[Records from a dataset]

*** Block opens ***

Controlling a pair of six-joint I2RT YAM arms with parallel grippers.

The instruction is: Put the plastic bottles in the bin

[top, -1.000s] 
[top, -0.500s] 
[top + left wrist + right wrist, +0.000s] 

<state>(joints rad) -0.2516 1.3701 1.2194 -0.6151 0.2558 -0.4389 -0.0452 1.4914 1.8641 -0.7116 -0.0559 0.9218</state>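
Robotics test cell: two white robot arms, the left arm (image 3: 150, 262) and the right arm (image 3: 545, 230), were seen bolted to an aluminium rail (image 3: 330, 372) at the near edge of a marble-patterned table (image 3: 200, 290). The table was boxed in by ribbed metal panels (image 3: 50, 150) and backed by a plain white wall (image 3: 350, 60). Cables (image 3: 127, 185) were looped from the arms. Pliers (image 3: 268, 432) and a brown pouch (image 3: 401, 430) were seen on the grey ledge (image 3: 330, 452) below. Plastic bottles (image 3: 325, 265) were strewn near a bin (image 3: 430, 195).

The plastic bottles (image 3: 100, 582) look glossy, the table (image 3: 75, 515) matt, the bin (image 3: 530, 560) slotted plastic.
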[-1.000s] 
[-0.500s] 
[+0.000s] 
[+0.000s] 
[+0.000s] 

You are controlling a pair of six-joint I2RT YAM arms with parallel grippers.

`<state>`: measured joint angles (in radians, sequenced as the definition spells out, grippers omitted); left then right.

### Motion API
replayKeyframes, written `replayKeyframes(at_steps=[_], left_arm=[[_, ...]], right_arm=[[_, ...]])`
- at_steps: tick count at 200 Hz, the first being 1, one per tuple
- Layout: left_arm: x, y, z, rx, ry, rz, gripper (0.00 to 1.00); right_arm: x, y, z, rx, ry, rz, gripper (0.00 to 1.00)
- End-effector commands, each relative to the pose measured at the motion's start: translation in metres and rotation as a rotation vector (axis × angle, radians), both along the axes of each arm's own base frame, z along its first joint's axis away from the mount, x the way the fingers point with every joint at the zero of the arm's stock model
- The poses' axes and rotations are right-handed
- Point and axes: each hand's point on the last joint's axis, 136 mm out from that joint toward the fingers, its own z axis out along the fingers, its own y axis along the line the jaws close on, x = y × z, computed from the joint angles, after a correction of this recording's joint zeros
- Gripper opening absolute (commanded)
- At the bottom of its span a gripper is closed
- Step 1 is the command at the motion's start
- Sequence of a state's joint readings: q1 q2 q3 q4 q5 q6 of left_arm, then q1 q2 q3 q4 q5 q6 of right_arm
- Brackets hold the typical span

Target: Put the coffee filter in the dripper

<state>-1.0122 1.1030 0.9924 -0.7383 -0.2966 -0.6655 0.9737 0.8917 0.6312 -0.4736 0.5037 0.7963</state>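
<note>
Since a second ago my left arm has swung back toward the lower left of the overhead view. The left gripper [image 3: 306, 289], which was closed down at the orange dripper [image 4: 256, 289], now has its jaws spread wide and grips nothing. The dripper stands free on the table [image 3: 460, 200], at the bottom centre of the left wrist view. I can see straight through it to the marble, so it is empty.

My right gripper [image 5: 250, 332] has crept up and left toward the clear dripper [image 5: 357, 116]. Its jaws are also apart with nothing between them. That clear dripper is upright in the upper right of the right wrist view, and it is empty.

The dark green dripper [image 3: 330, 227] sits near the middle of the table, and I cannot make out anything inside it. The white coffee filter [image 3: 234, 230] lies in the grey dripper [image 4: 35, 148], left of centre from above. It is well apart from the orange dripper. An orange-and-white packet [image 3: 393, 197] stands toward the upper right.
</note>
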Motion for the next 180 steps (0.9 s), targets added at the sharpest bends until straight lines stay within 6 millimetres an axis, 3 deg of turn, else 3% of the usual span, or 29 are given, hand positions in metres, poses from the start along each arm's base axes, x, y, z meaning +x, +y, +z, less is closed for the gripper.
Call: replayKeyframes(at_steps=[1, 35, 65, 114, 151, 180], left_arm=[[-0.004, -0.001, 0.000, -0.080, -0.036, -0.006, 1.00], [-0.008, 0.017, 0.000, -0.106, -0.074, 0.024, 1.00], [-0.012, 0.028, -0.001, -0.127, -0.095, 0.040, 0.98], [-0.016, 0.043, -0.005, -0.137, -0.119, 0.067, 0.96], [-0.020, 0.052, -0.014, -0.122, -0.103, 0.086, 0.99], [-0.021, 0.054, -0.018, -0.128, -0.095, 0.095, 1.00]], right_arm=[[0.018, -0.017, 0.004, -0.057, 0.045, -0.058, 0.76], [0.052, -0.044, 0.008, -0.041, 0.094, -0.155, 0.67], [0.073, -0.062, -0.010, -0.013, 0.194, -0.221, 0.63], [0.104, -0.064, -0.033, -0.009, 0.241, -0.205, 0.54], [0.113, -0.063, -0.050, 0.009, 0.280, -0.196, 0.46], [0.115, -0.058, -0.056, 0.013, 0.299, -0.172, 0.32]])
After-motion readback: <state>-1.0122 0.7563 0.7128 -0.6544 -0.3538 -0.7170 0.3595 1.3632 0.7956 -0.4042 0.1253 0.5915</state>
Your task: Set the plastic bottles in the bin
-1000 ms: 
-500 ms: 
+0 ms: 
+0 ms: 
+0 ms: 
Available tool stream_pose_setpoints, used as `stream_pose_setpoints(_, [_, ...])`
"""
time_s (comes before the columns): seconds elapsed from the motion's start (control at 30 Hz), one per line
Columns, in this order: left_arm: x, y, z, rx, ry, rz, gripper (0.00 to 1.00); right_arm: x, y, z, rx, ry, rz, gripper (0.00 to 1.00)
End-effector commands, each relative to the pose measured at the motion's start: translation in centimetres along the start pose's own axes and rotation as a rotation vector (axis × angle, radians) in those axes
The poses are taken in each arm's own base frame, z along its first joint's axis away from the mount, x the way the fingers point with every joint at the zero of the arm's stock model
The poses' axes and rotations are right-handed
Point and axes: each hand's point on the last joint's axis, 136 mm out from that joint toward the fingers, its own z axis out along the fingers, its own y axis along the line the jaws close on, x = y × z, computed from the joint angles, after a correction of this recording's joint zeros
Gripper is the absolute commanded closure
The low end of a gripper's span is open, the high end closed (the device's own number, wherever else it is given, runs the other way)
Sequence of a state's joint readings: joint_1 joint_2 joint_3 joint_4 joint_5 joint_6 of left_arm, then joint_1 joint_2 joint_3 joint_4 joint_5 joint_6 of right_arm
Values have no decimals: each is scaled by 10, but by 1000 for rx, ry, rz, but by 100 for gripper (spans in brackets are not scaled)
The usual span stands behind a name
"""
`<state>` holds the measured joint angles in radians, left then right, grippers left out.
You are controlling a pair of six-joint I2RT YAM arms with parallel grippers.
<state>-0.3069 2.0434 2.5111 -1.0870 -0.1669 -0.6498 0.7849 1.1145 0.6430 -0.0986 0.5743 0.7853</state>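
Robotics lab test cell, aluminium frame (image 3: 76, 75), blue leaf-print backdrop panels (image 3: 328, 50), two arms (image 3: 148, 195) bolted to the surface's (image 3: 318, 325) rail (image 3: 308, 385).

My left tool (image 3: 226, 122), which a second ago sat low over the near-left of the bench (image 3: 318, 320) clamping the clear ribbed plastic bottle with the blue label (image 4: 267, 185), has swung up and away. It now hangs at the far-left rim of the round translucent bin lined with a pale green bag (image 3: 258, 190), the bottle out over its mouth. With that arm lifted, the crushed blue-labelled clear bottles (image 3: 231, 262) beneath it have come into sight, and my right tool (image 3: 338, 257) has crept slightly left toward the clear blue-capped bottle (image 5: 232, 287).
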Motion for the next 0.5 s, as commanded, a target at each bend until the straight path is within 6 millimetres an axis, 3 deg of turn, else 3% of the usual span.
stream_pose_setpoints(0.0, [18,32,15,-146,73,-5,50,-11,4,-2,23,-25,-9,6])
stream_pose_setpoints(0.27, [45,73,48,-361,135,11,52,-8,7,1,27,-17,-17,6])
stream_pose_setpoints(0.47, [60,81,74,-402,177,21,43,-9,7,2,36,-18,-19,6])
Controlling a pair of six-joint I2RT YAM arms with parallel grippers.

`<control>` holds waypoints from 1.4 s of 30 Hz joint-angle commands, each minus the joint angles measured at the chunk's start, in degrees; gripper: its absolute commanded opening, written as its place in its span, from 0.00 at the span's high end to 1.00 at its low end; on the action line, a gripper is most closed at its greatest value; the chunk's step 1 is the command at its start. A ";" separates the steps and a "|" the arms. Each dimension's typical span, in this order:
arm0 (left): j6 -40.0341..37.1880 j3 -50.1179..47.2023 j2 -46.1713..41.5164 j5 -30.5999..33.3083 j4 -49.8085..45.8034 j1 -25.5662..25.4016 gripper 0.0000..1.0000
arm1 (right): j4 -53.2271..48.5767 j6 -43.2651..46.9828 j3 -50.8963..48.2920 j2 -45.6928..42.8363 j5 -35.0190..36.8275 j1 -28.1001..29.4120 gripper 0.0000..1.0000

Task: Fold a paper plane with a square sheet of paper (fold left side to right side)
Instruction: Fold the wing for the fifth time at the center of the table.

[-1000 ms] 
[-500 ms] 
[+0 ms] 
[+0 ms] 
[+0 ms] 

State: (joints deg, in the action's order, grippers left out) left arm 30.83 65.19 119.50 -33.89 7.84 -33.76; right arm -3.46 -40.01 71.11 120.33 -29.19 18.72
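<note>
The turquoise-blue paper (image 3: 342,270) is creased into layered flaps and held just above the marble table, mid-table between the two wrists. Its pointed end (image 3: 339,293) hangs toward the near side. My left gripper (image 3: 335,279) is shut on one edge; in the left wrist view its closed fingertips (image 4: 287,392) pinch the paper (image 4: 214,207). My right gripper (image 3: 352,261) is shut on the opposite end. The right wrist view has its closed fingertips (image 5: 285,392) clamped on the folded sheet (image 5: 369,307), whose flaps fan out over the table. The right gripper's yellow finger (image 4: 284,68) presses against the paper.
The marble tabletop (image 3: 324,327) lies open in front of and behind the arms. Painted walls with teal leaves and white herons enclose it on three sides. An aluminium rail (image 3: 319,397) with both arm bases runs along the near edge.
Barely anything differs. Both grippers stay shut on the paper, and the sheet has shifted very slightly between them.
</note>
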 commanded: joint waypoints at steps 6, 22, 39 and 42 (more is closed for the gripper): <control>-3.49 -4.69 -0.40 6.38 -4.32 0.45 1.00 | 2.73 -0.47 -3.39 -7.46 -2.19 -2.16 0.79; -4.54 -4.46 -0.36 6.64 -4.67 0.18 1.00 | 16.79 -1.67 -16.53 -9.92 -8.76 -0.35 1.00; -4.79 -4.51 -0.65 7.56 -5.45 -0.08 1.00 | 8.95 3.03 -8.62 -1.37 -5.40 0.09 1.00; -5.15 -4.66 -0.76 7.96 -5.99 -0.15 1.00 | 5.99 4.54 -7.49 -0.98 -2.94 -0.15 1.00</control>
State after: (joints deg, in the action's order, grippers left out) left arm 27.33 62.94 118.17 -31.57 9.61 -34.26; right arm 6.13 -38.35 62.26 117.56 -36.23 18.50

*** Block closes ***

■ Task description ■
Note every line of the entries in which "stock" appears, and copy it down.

■ Your response ■
- End-effector commands, each relative to the pose measured at the motion's start: translation in metres and rotation as a rotation vector (axis × angle, radians), both along the axes of each arm's own base frame, z along its first joint's axis away from the mount, x the way the fingers point with every joint at the zero of the arm's stock model
The poses are taken in each arm's own base frame, z along its first joint's axis away from the mount, x the way the fingers point with every joint at the zero of the arm's stock model

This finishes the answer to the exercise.